**EXERCISE DETAILS**. Once you reach the line containing "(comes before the" in the data below, restate each line word for word up to and including the one containing "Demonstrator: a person".
--------------------------------------------------
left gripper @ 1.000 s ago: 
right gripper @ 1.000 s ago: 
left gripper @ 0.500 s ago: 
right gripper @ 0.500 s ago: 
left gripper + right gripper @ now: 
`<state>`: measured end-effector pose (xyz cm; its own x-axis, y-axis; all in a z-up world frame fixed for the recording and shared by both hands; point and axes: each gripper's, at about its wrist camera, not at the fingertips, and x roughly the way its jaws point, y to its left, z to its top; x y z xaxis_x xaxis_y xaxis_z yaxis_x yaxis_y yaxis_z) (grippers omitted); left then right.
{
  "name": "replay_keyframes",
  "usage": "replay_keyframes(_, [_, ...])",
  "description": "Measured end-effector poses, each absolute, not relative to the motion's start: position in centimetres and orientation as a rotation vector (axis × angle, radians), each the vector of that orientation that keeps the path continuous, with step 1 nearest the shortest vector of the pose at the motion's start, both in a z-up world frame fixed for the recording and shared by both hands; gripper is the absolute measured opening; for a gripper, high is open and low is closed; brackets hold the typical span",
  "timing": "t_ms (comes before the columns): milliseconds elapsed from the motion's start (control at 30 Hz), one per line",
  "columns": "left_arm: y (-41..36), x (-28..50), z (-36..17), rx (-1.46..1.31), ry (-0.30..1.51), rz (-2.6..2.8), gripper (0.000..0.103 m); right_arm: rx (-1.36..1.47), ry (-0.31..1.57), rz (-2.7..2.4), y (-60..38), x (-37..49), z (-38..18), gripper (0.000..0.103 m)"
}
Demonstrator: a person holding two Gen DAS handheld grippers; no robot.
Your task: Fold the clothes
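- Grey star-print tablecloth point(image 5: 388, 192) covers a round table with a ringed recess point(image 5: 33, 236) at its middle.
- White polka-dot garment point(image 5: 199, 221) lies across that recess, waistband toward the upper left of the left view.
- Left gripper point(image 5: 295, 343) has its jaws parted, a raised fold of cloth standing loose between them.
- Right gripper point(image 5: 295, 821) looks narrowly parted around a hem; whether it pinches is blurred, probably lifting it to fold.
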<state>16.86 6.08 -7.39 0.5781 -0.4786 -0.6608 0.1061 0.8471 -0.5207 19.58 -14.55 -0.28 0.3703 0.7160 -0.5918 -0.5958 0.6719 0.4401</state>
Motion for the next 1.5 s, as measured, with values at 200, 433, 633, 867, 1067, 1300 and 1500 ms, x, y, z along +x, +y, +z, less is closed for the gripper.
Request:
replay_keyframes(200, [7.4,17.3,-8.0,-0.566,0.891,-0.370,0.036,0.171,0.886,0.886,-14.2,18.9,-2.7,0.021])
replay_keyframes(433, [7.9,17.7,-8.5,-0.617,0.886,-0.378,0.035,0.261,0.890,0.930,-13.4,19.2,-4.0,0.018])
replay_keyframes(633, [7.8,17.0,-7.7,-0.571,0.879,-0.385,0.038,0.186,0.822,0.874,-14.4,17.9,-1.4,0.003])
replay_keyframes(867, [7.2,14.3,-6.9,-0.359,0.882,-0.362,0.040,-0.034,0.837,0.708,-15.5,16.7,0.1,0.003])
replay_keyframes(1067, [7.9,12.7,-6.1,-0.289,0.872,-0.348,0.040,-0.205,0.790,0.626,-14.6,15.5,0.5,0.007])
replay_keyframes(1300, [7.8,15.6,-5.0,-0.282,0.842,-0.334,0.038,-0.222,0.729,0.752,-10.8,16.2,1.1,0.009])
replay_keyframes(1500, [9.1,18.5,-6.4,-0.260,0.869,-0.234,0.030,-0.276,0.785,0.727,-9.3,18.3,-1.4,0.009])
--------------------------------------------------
**TASK SOLUTION**.
  "timing": "t_ms (comes before the columns): milliseconds elapsed from the motion's start (control at 30 Hz), one per line",
  "columns": "left_arm: y (-41..36), x (-28..50), z (-36..17), rx (-1.46..1.31), ry (-0.30..1.51), rz (-2.6..2.8), gripper (0.000..0.103 m); right_arm: rx (-1.36..1.47), ry (-0.31..1.57), rz (-2.7..2.4), y (-60..38), x (-37..49), z (-38..18), gripper (0.000..0.103 m)"
}
Demonstrator: a person holding two Gen DAS handheld grippers; no robot.

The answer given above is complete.